Exercise brief:
Go line by line through the records below. Copy whichever lines contain the string "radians".

(Dataset items)

•••

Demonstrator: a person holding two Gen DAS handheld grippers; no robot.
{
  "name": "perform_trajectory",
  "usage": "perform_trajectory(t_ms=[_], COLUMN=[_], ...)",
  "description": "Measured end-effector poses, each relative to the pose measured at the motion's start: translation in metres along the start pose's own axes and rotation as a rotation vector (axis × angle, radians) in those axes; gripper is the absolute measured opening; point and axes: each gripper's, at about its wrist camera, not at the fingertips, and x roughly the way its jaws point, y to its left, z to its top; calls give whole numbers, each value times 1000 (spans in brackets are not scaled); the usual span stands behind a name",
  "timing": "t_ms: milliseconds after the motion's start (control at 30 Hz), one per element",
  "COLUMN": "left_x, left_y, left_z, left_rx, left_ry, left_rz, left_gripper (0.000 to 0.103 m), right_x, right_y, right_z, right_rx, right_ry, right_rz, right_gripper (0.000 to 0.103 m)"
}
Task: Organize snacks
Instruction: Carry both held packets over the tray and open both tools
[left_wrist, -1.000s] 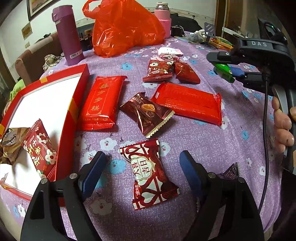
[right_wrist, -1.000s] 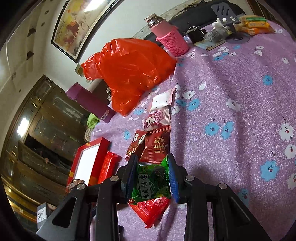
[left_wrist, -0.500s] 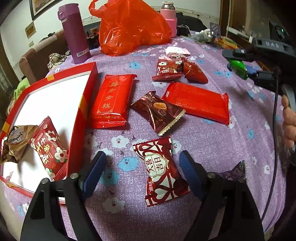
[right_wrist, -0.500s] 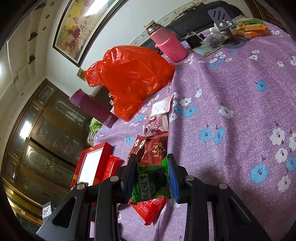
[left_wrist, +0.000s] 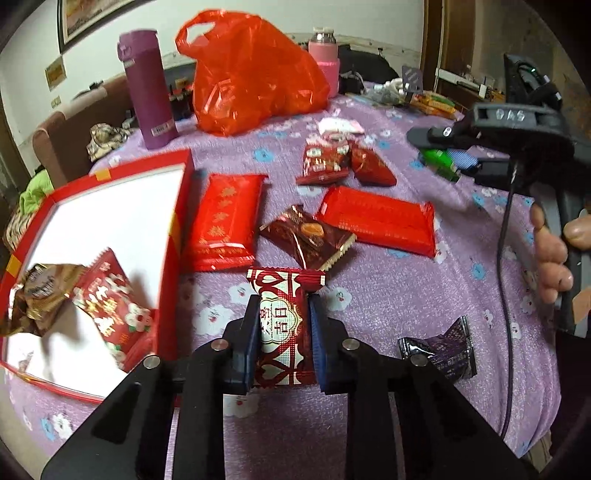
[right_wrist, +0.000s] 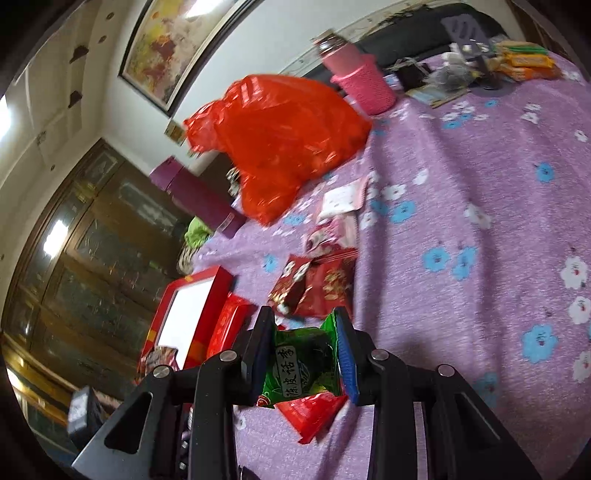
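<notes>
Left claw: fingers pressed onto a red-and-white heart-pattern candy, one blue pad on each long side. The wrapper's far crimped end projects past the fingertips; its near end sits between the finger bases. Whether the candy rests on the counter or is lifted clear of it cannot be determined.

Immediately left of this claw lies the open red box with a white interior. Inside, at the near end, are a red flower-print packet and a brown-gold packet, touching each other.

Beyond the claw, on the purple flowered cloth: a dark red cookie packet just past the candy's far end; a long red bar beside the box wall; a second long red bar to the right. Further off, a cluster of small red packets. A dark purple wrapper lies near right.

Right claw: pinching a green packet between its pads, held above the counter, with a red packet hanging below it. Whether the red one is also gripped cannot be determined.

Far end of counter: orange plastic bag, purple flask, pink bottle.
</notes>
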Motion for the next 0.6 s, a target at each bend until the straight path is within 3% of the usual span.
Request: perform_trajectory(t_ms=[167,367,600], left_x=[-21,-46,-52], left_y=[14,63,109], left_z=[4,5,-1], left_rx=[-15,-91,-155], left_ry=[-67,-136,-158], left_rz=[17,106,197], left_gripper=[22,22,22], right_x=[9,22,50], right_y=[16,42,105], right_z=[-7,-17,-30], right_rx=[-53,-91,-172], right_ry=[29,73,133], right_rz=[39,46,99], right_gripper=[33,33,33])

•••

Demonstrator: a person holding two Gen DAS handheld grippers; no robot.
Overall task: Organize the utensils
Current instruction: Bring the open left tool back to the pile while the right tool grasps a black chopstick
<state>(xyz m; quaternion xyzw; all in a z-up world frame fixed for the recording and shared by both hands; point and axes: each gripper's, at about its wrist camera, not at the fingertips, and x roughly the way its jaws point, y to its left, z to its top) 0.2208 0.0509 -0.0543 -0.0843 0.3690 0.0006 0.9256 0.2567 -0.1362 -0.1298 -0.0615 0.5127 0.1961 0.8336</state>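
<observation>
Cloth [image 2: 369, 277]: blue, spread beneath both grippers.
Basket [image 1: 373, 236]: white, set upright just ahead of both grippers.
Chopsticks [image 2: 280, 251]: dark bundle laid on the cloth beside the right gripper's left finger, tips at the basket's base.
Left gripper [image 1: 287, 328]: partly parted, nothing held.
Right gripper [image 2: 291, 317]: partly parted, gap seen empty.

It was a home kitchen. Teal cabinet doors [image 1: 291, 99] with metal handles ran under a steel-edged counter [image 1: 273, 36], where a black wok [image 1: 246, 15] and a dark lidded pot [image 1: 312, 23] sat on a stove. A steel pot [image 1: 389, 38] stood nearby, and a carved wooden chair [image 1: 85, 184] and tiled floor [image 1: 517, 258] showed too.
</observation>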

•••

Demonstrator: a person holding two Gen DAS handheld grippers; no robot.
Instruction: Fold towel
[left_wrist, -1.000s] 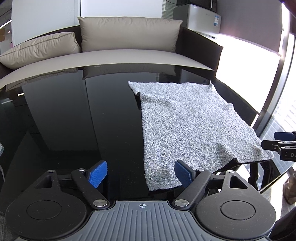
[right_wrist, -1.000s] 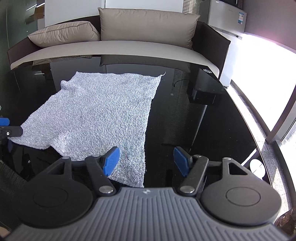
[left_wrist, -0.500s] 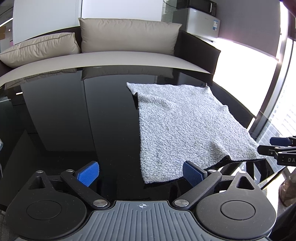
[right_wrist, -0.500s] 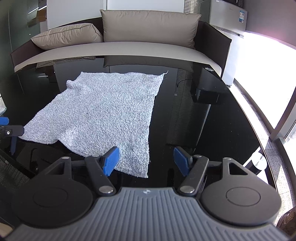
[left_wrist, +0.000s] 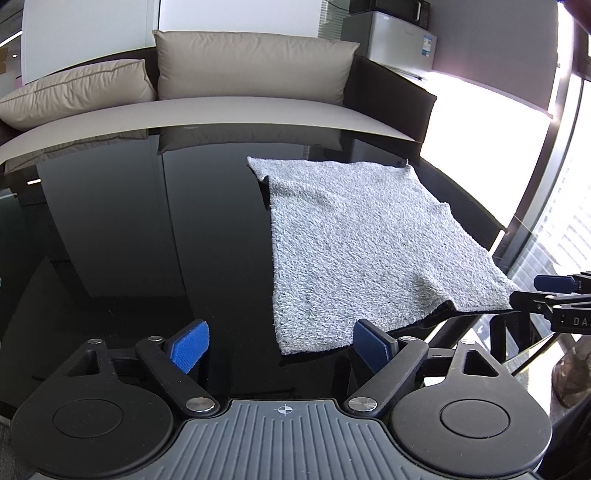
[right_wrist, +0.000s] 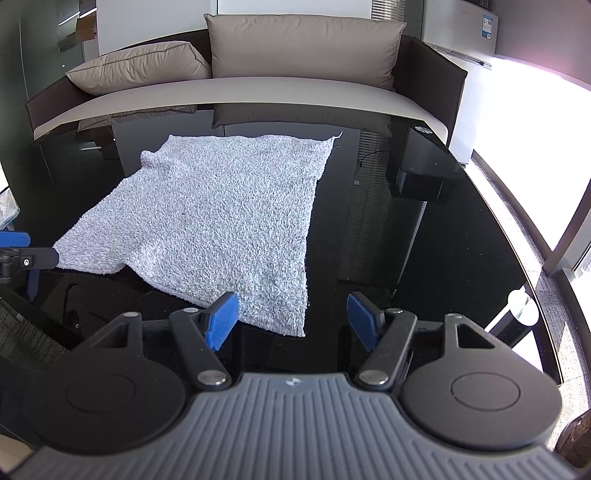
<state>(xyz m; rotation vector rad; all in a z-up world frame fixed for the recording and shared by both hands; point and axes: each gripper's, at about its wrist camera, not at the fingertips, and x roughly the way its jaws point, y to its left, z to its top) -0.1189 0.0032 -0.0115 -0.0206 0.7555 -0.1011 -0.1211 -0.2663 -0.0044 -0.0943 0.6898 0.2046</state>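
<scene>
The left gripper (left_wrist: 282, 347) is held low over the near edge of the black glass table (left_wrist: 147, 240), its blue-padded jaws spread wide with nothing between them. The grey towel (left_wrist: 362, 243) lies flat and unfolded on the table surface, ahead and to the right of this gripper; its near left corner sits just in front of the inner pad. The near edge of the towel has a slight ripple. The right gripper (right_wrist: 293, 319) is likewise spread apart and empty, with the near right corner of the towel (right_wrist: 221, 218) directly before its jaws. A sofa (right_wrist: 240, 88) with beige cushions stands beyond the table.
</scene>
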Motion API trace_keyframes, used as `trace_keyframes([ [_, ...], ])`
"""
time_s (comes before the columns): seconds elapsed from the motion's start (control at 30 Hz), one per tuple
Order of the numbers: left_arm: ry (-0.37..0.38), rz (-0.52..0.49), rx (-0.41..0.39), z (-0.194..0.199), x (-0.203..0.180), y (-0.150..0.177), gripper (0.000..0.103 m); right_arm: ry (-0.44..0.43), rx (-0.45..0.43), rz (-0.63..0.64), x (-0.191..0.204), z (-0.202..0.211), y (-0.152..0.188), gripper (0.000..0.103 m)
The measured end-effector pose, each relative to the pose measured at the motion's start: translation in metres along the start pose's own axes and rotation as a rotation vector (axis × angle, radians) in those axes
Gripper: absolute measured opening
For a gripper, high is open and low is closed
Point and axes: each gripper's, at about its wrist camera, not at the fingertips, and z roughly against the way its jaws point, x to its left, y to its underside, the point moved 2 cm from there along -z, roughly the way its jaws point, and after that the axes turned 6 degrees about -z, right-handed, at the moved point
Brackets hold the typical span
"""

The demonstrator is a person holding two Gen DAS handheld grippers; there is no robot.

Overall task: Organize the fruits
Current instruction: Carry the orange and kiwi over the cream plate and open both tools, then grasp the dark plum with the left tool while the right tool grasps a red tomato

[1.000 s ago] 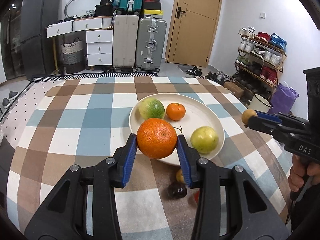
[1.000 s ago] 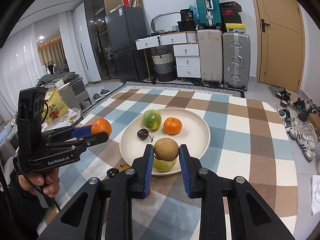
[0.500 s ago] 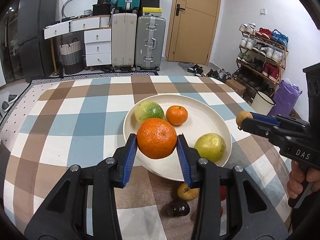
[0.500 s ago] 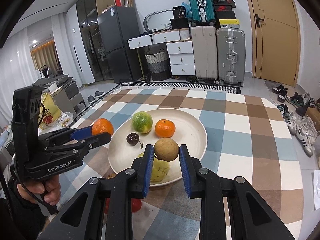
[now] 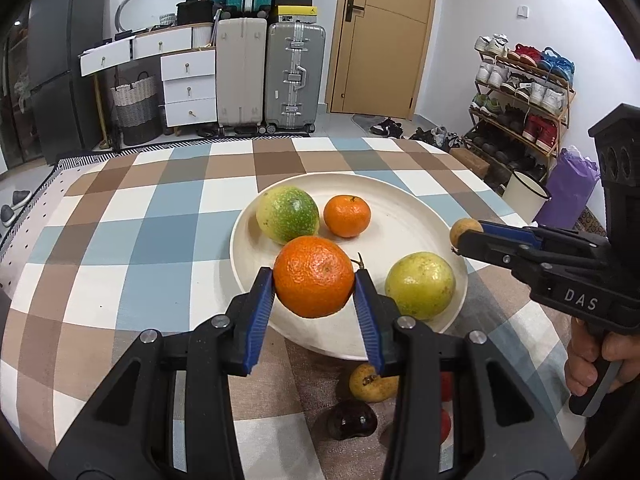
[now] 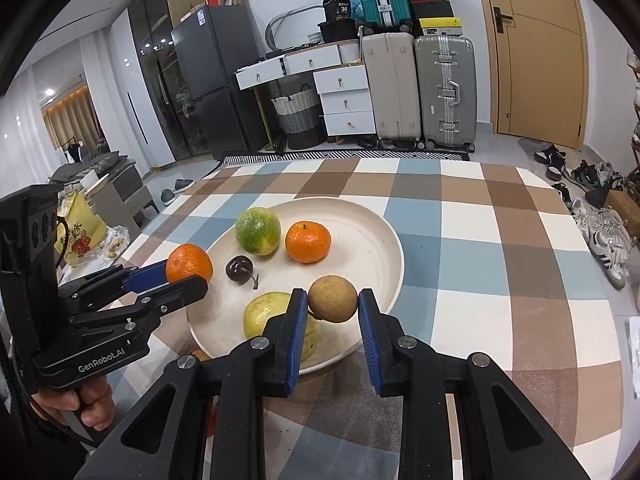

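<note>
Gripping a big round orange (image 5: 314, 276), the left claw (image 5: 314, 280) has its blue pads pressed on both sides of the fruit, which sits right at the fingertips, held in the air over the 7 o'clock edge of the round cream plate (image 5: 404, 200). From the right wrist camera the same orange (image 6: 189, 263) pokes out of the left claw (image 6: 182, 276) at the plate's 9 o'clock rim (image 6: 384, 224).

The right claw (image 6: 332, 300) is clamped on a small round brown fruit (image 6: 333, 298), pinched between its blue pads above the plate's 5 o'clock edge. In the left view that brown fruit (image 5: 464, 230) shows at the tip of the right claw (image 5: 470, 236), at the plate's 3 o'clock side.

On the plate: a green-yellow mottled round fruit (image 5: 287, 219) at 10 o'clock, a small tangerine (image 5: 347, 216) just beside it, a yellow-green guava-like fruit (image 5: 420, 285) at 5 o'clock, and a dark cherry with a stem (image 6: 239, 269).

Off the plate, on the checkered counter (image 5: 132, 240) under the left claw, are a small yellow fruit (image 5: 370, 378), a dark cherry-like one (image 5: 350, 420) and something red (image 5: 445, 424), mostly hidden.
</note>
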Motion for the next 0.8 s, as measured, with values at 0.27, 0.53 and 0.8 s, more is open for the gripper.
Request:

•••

Reply:
  "description": "Measured end-effector poses, each relative to the pose measured at the motion's start: translation in metres along the start pose's own axes and rotation as a rotation vector (axis × angle, radians) in those axes; gripper is the absolute measured opening; point and axes: each gripper's, at about its wrist camera, not at the fingertips, and x roughly the way its jaws point, y to its left, z to its top; calls give whole numbers, each value times 1000 (spans in brackets are not scaled); the usual span stands behind a name",
The measured end-effector pose, each relative to the pose measured at the motion's start: translation in metres along the start pose's own axes and rotation as a rotation vector (axis × angle, radians) in those axes

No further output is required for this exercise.